* WHAT TO DO:
An identical copy of the data below is needed.

* DATA SECTION:
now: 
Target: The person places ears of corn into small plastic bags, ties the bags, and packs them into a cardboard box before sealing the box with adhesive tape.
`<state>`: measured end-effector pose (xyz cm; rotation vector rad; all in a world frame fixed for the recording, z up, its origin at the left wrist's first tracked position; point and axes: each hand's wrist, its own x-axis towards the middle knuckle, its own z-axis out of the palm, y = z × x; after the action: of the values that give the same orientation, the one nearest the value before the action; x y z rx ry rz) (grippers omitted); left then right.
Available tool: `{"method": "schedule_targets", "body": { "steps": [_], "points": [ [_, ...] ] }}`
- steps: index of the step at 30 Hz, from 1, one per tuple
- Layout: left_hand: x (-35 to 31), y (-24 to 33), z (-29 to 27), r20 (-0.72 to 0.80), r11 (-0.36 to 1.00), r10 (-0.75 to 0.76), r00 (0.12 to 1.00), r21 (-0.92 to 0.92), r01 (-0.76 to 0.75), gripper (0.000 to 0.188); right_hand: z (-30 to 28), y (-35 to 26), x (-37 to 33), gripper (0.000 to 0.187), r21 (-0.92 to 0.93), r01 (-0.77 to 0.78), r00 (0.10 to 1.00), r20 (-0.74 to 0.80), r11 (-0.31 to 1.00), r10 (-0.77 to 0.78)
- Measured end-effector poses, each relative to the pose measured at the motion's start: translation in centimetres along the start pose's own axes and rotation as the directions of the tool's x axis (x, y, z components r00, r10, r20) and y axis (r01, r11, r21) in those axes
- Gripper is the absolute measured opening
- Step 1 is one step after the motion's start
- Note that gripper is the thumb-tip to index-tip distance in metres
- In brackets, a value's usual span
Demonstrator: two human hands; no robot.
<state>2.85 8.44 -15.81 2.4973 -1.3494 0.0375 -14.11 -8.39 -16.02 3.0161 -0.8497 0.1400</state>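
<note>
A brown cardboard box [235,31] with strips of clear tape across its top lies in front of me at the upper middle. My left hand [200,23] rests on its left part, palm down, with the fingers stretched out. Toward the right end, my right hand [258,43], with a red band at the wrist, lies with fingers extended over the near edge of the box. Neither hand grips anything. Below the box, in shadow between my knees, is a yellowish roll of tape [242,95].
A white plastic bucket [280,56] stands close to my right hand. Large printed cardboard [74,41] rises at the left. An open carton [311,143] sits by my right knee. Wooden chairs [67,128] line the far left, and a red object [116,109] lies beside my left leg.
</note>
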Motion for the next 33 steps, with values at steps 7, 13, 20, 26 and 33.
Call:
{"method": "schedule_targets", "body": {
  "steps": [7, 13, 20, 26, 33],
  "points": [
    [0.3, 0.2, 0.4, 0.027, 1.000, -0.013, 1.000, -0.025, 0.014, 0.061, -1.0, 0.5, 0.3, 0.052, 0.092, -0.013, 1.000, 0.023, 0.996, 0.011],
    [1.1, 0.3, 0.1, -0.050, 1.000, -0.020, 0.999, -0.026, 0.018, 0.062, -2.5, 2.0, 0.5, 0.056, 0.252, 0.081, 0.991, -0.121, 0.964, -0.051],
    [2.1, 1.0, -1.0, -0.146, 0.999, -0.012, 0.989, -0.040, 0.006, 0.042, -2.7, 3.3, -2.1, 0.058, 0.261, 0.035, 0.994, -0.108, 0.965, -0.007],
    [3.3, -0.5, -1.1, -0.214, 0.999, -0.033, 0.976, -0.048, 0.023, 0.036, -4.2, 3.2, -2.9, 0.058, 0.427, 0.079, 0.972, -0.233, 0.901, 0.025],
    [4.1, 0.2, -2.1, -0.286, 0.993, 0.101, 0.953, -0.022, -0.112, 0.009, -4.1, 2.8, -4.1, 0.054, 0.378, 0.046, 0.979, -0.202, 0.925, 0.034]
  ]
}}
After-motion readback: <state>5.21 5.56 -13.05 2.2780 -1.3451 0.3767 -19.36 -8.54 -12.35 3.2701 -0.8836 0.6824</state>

* REPLY TO THE TASK:
now: 
Target: The person places ears of corn into small plastic bags, ties the bags, and packs them into a cardboard box before sealing the box with adhesive tape.
`<state>`: measured end-effector pose (xyz cm; rotation vector rad; all in a world frame fixed for the recording, z up, its origin at the left wrist's first tracked position; point and axes: each hand's wrist, its own x-axis towards the middle knuckle, its own z-axis out of the palm, y = z × x; after the action: of the values that give the same orientation, the one nearest the value before the action; x y z rx ry rz) (grippers omitted); left then right.
Available tool: `{"method": "schedule_targets", "body": { "steps": [_], "points": [ [_, ...] ] }}`
- steps: index of the step at 30 Hz, from 1, one per tuple
- Layout: left_hand: x (-35 to 31), y (-24 to 33), z (-29 to 27), r20 (-0.72 to 0.80), r11 (-0.36 to 1.00), r10 (-0.75 to 0.76), r00 (0.12 to 1.00), r21 (-0.92 to 0.92), r01 (-0.76 to 0.75), gripper (0.000 to 0.188); right_hand: z (-30 to 28), y (-35 to 26), x (-37 to 33), gripper (0.000 to 0.187), r21 (-0.92 to 0.93), r01 (-0.77 to 0.78), r00 (0.10 to 1.00), r20 (-0.74 to 0.80), r11 (-0.31 to 1.00), r10 (-0.77 to 0.78)
- Measured end-effector poses, each relative to the pose measured at the motion's start: translation in centimetres along the start pose's own axes and rotation as the directions of the tool's x axis (x, y, z components r00, r10, r20) and y axis (r01, r11, r21) in those axes
- Gripper is the absolute measured opening
- Step 1 is one step after the motion's start
- Note that gripper is the thumb-tip to index-tip distance in metres
- In brackets, a value's usual span
Demonstrator: two human hands; no robot.
<state>2.85 8.44 -15.81 2.4973 -1.3494 0.0375 -14.11 -8.39 -16.02 3.0161 -0.8497 0.1400</state>
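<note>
A brown cardboard box [235,31] with strips of clear tape across its top lies in front of me at the upper middle. My left hand [200,23] rests on its left part, palm down, with the fingers stretched out. Toward the right end, my right hand [258,43], with a red band at the wrist, lies with fingers extended over the near edge of the box. Neither hand grips anything. Below the box, in shadow between my knees, is a yellowish roll of tape [242,95].
A white plastic bucket [280,56] stands close to my right hand. Large printed cardboard [74,41] rises at the left. An open carton [311,143] sits by my right knee. Wooden chairs [67,128] line the far left, and a red object [116,109] lies beside my left leg.
</note>
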Motion for the next 33 steps, with values at steps 7, 13, 20, 26 and 33.
Call:
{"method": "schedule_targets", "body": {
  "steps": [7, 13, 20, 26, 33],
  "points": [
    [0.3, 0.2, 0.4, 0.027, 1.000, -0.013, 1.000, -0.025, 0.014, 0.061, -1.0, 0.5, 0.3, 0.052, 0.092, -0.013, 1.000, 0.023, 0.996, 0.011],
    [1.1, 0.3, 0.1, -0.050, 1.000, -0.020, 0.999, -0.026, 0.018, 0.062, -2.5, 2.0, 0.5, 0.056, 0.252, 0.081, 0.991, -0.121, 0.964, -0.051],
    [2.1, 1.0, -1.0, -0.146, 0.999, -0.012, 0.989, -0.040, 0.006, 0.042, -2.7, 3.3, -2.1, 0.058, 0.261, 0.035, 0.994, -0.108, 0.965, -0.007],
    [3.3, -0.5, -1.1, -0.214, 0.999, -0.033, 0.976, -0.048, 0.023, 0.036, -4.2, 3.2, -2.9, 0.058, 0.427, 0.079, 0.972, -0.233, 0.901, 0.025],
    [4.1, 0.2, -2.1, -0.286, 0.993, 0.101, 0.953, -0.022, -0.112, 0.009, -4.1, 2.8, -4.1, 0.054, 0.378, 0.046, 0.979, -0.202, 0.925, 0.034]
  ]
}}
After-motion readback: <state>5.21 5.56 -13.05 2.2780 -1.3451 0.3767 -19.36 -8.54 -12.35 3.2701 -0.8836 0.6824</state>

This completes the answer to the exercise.